5 Kömürlü termik santral kapatıldı
Buğday Ekolojik Yaşamı Destekleme Derneği’nin de iletişim desteği verdiği Temiz Hava Hakkı Platformu’nun yürüttüğü #TemizHavaHaktır kampanyasında 100.000 imza toplandı ve 1.000.000’a yakın sosyal medya paylaşımı yapıldı.
Kampanyanın kamuoyunda etki uyandırmasının ardından güzel haber geldi. Çevre ve Şehircilik Bakanı Murat Kurum ve Enerji ve Tabii Kaynaklar Bakanı Fatih Dönmez birlikte bir açıklama yaparak Sivas, Zonguldak, Kütahya ve Kahramanmaraş’ta bulunan 5 kömürlü termik santralin tamamen kapatıldığını duyurdu.
Çevre yatırımı yapmayan kömürlü termik santrallerine çalışma izni verilmemesi için yürütülen kampanya devam ediyor. Çünkü söz konusu santraller “geçici izin belgesi” ile çalışmalarını sürdürüyor.

Sivil toplumdan Paris Anlaşması’nın onaylanması için çağrı
Türkiye son 10 yılın en kurak yılını yaşadı. Yaşanan kuraklık, aşırı yağış ve fırtına gibi iklim anomalileri tarımsal üretimi de etkiledi. Yağışsız geçen kış ve kurak yaz yüzünden yeraltı su seviyesi de düşünce kuyularla birlikte mahsuller de kurumaya başladı. Üretim takvimi, girdi ve ürün miktarı büyük oranda olumsuz etkilendi.
12 Aralık 2015’te kabul edilen Paris iklim Anlaşması’nın 5. yıldönümünde Türkiye’de iklim alanında çalışan sivil toplum örgütleri ortak bir açıklama yaparak Türkiye’nin Paris Anlaşması’nı onaylamasını ve ulusal katkı hedeflerini iyileştirmesini talep etti.

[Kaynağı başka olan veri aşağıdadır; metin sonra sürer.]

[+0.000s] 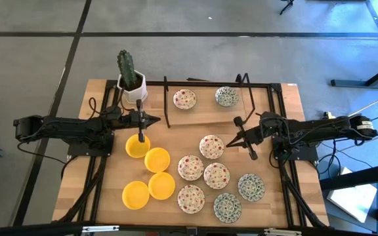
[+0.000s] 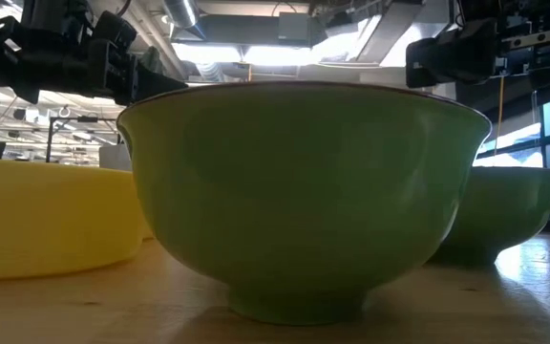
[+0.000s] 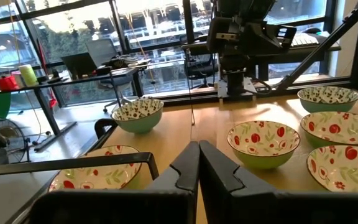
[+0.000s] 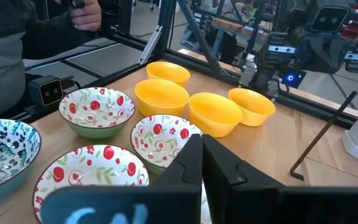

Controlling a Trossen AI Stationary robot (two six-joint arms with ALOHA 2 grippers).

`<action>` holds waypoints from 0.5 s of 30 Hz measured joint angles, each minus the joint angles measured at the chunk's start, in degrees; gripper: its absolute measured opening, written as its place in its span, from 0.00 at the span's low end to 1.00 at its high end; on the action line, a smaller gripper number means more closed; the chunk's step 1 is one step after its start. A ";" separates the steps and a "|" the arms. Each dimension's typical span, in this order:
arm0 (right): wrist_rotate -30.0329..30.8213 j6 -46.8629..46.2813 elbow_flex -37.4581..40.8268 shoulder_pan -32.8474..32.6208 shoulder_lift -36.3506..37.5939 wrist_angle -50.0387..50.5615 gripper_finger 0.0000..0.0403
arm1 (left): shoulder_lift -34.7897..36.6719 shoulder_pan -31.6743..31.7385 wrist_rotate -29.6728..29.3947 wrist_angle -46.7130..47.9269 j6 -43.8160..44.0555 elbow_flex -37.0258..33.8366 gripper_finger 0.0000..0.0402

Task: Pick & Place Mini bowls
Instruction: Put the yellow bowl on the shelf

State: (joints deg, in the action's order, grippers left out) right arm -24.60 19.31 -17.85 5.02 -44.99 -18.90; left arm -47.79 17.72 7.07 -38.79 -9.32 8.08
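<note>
Both arms hung over the table, nothing picked.
Left gripper (image 1: pixel 155 119) and right gripper (image 1: pixel 230 143) were clenched empty beside the red-speckled bowl (image 1: pixel 211 146); whichever reached first needed to part its fingers, then drop squarely over the rim.

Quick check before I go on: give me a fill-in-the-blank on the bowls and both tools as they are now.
1. The number of plain yellow bowls on the table is ____.
2. The raised wooden shelf holds ____ bowls.
3. The left tool and right tool both have their fingers ____.
4. The cactus pot stands nearest the ____ arm.

Missing words: four; two; shut; left
</note>
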 joint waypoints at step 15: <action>0.00 0.04 0.00 0.00 0.00 -0.35 0.01 | 0.00 0.00 0.00 0.15 1.45 0.00 0.01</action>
State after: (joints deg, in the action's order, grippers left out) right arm -24.60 19.35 -17.85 5.02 -44.99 -19.24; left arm -47.79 17.72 7.07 -38.64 -7.87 8.08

Türkiye 2021 yılına, Paris Anlaşmasını imzalamasına rağmen hala onaylamayan 7 ülkeden biri olarak giriyor.

Covid-19’dan öğrendik
Covid -19 ile birlikte insanlar elini ayağını çekince, doğanın kendini ne kadar kısa sürede yenileyebileceğine tanık olduk. Pek çok insan evinde ilk defa ekmek yapmaya, mutfak atıklarını kompost gübreye dönüştürmeye, saksıda domates yetiştirmeye başladı. Gıda topluluklarına olan ilgi arttı, yeni gıda toplulukları kuruldu.

Ekolojik yaşam birlikte mümkün
Sürdürülebilir bir geleceğin ve ekolojik yaşamın sivil toplum ve vatandaşların işbirliğiyle ve dayanışmayla gerçekleşebileceğini düşünen Buğday Ekolojik Yaşamı Destekleme Derneği, 2021 yılında da gıda güvenliği konusunda STK’lar arasındaki işbirliğini geliştirmek için çalışmalarını sürdürecek. İklim krizi, biyoçeşitliliğin korunması konularında da var olan işbirliklerine ve kampanyalara olanakları ölçüsünde destek vermeye devam edecek.